ワカサギ移入100年、次代へ
山中湖・河口湖、昔「穴釣り」今「ドーム船」
関係者「環境守り続ける」

更新日:2019年02月05日(火)

 山中湖と河口湖にワカサギの卵が持ち込まれてから今年で100年。山梨市出身の大学院生が新たな魚種を繁殖させようと移入したのが始まりとされる。一時は“主役”の座をブラックバスに奪われ、温暖化などの影響で「穴釣り」が行われなくなったものの、近年は暖房の効いたドーム船での釣りが人気に。「先人に感謝するとともに、次の100年に向け、これからもワカサギがすむ湖を守っていきたい」と地元関係者。山中湖村では節目の年に合わせて、ワカサギをPRするイベントが企画されている。

 村などの文献によると、山中湖、河口湖にワカサギの卵を移入したのは、日下部村(現山梨市)の生まれで、東京帝国大大学院(現東大大学院)の学生だった故雨宮育作氏。富士山麓の湖水を研究していたといい、1919(大正8)年2月には、山中湖と河口湖に茨城・霞ケ浦産のワカサギの卵を試験放流した。
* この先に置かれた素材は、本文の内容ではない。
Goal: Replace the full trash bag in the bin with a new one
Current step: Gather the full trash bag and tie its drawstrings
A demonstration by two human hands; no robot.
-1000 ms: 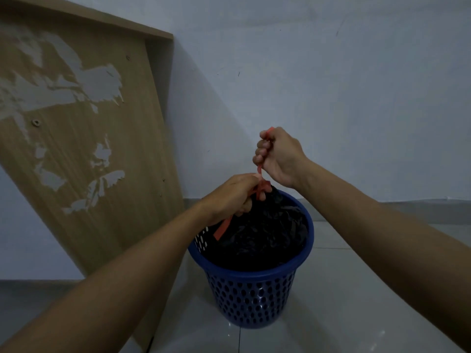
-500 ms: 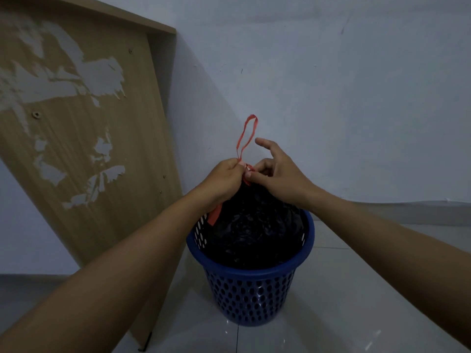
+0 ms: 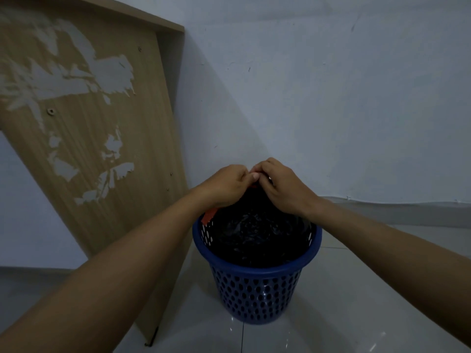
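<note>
Black trash bag (image 3: 254, 233) sits in the blue bin (image 3: 257, 289), its neck pinched by curled fingers of left hand (image 3: 226, 187) and right hand (image 3: 286, 191), apparently knotting the orange drawstring (image 3: 209, 215); next, a straight lift out.

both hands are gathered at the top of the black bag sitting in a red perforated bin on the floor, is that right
Not quite: the bin is blue, not red, as the head view shows. The rest holds: the left hand and the right hand pinch the top of the black bag, which sits in the perforated bin on the floor.
</note>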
 東大大学院の研究施設「富士癒しの森研究所」に勤める斉藤暖生助教(40)の調査によると、卵を放流した後、湖ではワカサギが繁殖。文献には「魚の少ない山国の甲府の人々に喜ばれた」と記されている。その後、ワカサギの卵は精進湖や市川三郷・四尾連湖にも移入された。

 富士五湖は他の水系と接していないことから、生息する魚の種類が少なかったとされる。斉藤助教は、雨宮氏がワカサギの卵を移入した理由について「魚種を増やすことで周辺の人々の生活を良くしたいという思いからでは」と推測する。

 36年には、当時、群馬・榛名湖で盛んだった「穴釣り」を、雨宮氏と交流のあった東京帝国大教授が紹介。山中湖で初めて行われたとされる。翌年開催された「山中湖氷上カーニバル」ではカーリングやボブスレーといったウインタースポーツとともに、穴釣りがプログラムに組み込まれ、その後、冬の風物詩として定着したとされる。

 地元住民によると、河口湖も30年代までは結氷し、穴釣りが行われていたという。ただ、近年は温暖化の影響などで凍ることはなく、山中湖でも2014年を最後に穴釣りは行われていない。

 00年代に入ると地元のボート業者らが、暖かい船内で釣りを楽しめるドーム船を導入。餌不足による不漁もあったが、漁協関係者が稚魚の飼育方法や放流時期、採卵方法を見直したほか、禁漁期を設定。こうした取り組みが実を結び、にぎわいを取り戻している。

 一時はブームとなったバス釣りも今は下火になっている。山中湖漁協の羽田正男組合長も「湖にワカサギがいなかったら、と考えると恐ろしい。先人に感謝したい」。河口湖漁協の外川強組合長は「不漁の時期もあったが、湖にとっても非常に重要な資源になっている」と話す。

 山中湖村の村民有志でつくる「わかさぎプロジェクト」(天野績男代表)は、移入100周年を記念し、村民や東大生が交流したり、湖の環境保全について意見交換したりするイベントを計画。天野代表は「雨宮さんの功績を広く周知したい。100年先もワカサギが生息できる環境をつくることが、今を生きるわれわれの使命だ」と話している。